If you would like to reproduce the machine learning pipeline to obtain the model by yourself, please refer to the directory experiments, where there are only notebooks. The reason why no python script is written for the pipeline is that we have no access to local GPUs or GPUs provided by any institute on campus, instead we can only use the open-source colab and Kaggle for our training on GPU.

Usage

  1. First use the notebook named as "data_preprocessing_convert_to_coco_colab.ipynb" and run it on colab. The desired result after running should be the dataset in COCO format, which applies to both LIVECell and Conmpetition dataset. The reason for this step is that dataset in COCO format is the prerequisite for training models using mmdetection.
  2. Then run any notebook with the name beginning with prefix "train" can start the training.
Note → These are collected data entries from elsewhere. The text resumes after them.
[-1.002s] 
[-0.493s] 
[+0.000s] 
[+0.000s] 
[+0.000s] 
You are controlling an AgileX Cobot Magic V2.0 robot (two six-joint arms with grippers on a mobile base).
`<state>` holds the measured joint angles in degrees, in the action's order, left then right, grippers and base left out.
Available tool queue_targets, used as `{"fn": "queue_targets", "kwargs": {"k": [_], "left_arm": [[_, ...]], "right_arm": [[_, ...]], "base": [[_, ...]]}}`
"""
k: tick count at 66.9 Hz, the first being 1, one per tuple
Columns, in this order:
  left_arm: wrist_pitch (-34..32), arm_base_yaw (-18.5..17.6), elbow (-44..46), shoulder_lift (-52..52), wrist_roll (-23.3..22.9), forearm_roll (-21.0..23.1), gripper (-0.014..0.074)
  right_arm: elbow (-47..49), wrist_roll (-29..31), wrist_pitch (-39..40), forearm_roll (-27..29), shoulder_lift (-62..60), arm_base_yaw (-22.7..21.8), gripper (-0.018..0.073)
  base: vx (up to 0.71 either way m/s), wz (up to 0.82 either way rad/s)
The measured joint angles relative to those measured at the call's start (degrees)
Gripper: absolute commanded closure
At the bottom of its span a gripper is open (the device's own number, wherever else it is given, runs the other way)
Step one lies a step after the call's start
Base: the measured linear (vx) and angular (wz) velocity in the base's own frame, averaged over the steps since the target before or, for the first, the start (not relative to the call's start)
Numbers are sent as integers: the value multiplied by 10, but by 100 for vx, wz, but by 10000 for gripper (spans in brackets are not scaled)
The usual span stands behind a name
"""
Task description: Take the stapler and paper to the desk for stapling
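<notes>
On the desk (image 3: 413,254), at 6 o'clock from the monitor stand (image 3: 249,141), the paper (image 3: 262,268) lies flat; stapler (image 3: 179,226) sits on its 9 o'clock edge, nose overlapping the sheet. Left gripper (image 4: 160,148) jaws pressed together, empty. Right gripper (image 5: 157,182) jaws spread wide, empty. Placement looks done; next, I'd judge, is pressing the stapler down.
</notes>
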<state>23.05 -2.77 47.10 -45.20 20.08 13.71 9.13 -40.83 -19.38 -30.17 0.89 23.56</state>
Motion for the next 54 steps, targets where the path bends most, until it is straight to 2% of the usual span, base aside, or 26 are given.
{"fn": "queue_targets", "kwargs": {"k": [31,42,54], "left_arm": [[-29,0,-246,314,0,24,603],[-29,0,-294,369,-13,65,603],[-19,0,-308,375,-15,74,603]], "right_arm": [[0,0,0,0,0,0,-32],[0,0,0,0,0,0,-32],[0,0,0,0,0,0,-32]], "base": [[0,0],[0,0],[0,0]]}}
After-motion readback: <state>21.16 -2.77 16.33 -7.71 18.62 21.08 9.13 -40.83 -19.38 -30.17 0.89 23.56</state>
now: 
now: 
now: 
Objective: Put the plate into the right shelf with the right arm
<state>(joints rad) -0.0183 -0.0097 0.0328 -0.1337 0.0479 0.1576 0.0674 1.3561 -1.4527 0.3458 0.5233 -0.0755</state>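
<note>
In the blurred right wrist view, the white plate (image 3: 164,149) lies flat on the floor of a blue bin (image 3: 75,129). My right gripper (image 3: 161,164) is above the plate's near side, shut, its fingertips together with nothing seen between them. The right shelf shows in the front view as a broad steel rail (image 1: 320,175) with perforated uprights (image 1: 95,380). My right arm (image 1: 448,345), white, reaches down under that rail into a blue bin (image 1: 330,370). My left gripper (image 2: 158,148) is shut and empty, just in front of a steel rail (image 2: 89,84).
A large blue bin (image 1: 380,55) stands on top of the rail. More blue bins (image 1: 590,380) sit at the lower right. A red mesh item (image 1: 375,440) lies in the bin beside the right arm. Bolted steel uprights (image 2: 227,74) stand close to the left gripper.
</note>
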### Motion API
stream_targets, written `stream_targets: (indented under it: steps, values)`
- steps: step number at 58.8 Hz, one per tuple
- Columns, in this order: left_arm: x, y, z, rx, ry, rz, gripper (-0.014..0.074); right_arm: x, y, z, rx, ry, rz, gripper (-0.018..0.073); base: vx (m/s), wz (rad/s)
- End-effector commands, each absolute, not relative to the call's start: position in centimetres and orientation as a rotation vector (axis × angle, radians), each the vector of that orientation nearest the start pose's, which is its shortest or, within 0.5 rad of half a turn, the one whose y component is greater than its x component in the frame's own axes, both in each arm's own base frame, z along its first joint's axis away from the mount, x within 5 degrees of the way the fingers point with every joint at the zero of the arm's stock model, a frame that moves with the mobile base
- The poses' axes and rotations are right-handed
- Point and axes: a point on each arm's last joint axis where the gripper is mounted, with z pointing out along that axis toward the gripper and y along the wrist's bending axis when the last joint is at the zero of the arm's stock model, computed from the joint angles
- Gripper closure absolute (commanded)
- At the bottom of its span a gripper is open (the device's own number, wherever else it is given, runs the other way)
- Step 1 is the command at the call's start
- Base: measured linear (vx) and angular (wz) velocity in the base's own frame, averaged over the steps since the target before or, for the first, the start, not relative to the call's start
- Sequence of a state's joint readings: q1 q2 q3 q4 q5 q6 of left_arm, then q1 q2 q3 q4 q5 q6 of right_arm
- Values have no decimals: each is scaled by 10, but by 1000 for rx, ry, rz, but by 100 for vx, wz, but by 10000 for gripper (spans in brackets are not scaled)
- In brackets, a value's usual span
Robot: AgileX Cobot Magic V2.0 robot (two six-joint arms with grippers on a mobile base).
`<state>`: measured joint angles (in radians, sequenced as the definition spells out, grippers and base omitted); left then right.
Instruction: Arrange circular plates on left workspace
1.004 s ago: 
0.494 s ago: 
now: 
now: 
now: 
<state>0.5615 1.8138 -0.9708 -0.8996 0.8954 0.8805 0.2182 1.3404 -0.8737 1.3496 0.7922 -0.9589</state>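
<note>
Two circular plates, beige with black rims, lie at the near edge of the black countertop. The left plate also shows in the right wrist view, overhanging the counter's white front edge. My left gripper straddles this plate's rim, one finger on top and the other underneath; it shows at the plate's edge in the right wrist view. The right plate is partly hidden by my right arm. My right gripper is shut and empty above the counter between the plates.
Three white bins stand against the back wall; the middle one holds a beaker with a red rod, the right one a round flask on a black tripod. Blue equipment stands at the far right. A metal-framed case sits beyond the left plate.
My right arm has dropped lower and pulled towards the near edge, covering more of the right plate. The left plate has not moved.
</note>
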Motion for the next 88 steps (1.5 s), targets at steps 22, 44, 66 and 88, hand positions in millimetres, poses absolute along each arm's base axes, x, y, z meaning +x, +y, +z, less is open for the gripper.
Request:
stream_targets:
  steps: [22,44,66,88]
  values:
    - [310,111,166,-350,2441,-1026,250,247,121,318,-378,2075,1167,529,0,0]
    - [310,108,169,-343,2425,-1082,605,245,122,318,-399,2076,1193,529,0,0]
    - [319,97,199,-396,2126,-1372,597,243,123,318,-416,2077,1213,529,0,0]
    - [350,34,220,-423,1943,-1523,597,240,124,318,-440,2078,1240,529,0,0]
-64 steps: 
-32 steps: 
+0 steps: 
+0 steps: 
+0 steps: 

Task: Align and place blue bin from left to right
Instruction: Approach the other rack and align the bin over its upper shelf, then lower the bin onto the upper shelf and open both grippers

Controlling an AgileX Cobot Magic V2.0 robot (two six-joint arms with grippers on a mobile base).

To understand what kind of model, what kind of dataset, and what kind of platform, and others, you are using, please refer to the following naming convention for the notebooks:
    1. "train_<model_name>_<dataset(s)>_<training_platform>.ipynb"
    2. One example, when you would like to train the model "cascade_mask_rcnn_cbv2_swin_tiny" only based on the dataset "LIVECell" on the platform "colab", then you can use the notebook "train_cascade_mask_rcnn_cbv2_swin_tiny_only_livecell_colab.ipynb"
    3. Another example, when you would like to train the model "cascade_mask_rcnn_cbv2_swin_small" both based on the dataset "LIVECell" and "Competition" on the platform "colab", then you can use the notebook "train_cascade_mask_rcnn_cbv2_swin_small_livecell_compet_colab.ipynb"

Git Workflow and Review

The collaboration requires some rules, to keep the code clean:

  • We are using GitHub's pull requests model to integrate new code into our repository.
  • Every pull request is reviewed by one of our maintainers.
  • We foster a git history that is clean, easy to read and to review.

To guarantee this we follow the best practices described here.

We use a rebase workflow with short living branches for features and bug fixes (see here).